● TASK DESCRIPTION:
Precisely the lines from the one with "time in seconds" through the end of the data, both included, must make up the response, each restated word for word.

● RECORDS TO PROCESS:
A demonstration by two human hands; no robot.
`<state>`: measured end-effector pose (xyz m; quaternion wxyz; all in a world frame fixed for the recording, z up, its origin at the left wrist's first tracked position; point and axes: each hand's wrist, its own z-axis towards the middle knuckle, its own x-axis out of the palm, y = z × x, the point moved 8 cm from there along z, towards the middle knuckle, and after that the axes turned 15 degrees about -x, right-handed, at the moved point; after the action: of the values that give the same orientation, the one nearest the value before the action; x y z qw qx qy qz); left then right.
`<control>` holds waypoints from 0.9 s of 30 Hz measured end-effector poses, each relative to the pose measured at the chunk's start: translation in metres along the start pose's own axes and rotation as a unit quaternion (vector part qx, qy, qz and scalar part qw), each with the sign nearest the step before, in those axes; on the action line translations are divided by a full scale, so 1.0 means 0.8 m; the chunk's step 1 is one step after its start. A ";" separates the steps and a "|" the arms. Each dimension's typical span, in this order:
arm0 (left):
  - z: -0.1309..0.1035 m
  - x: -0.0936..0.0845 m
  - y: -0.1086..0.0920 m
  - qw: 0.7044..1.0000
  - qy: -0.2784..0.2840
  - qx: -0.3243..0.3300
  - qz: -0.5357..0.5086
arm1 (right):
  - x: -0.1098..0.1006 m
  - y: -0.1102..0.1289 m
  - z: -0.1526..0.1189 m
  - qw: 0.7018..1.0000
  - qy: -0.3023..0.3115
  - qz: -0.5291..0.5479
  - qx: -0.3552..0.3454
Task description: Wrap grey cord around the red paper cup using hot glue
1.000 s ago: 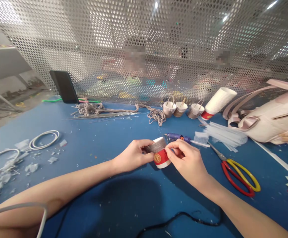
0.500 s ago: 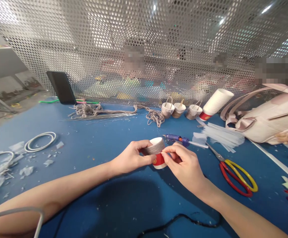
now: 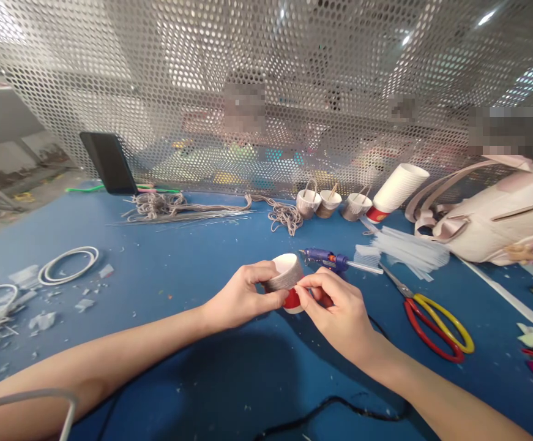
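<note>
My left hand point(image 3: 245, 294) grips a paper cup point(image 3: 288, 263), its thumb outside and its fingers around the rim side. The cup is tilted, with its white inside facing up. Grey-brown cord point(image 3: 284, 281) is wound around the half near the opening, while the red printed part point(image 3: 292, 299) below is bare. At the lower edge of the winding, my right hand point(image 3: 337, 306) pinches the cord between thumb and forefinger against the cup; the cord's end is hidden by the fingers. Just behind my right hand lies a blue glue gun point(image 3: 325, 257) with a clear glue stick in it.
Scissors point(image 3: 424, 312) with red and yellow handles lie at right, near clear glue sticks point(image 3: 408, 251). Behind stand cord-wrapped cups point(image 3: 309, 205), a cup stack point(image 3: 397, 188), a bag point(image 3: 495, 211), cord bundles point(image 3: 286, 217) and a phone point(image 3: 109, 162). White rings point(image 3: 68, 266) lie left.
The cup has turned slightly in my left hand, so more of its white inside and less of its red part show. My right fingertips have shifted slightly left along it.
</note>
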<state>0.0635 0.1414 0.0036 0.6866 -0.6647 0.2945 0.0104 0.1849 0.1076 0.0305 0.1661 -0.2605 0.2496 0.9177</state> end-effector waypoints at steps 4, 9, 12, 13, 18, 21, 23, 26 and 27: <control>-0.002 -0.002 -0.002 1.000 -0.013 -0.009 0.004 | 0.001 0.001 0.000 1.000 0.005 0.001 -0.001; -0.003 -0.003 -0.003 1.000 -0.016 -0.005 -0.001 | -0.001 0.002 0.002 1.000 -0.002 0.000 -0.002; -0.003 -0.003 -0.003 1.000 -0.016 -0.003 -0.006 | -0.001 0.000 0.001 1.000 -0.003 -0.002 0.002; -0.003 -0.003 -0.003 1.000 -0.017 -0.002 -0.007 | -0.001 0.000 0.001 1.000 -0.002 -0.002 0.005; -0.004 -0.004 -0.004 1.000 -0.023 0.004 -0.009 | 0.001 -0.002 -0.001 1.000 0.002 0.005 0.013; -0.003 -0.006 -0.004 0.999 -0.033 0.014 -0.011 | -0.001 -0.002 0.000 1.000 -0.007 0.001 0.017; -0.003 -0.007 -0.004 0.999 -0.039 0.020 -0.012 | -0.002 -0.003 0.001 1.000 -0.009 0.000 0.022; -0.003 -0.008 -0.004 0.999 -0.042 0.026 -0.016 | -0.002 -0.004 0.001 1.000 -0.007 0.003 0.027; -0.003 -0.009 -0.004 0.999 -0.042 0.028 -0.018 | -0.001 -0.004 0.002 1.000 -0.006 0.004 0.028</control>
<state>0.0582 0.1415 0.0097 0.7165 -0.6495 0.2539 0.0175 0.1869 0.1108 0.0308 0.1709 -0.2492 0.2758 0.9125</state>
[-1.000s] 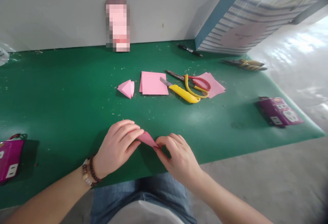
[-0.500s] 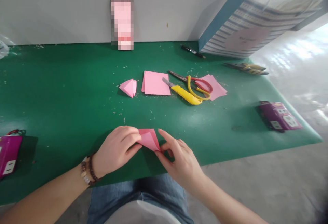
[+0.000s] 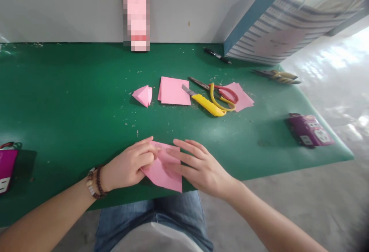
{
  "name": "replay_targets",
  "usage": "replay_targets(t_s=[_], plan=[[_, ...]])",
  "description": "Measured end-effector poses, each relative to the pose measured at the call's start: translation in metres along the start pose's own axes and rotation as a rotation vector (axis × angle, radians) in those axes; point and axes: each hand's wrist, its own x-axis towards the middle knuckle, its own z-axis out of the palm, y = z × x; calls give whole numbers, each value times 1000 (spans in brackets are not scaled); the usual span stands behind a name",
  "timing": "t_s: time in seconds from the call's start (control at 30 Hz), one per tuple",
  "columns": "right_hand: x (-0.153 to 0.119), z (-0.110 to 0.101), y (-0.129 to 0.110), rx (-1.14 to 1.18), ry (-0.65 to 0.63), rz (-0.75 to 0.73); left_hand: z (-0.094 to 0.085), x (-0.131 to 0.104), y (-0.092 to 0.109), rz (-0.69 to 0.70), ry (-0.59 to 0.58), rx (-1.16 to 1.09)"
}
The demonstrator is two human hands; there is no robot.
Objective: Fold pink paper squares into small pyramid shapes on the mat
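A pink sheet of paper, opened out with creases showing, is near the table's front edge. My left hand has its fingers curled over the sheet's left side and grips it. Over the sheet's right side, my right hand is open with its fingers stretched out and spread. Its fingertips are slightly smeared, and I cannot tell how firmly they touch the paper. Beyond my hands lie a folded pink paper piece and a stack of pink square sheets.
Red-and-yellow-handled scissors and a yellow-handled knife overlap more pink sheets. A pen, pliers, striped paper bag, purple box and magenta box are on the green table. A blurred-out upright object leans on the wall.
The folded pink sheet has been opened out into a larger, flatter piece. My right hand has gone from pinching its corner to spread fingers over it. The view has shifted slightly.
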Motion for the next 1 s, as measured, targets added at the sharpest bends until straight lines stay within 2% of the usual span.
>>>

● ANSWER SECTION:
  "timing": "t_s: time in seconds from the call's start (control at 30 Hz), one per tuple",
  "columns": "right_hand: x (-0.153 to 0.119), z (-0.110 to 0.101), y (-0.129 to 0.110), rx (-1.14 to 1.18), ry (-0.65 to 0.63), rz (-0.75 to 0.73); left_hand: z (-0.094 to 0.085), x (-0.131 to 0.104), y (-0.092 to 0.109), rz (-0.69 to 0.70), ry (-0.59 to 0.58), rx (-1.16 to 1.09)"
}
The demonstrator is two human hands; there is no robot.
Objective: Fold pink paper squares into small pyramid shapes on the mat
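A pink sheet of paper, opened out with creases showing, is near the table's front edge. My left hand has its fingers curled over the sheet's left side and grips it. Over the sheet's right side, my right hand is open with its fingers stretched out and spread. Its fingertips are slightly smeared, and I cannot tell how firmly they touch the paper. Beyond my hands lie a folded pink paper piece and a stack of pink square sheets.
Red-and-yellow-handled scissors and a yellow-handled knife overlap more pink sheets. A pen, pliers, striped paper bag, purple box and magenta box are on the green table. A blurred-out upright object leans on the wall.
The folded pink sheet has been opened out into a larger, flatter piece. My right hand has gone from pinching its corner to spread fingers over it. The view has shifted slightly.
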Motion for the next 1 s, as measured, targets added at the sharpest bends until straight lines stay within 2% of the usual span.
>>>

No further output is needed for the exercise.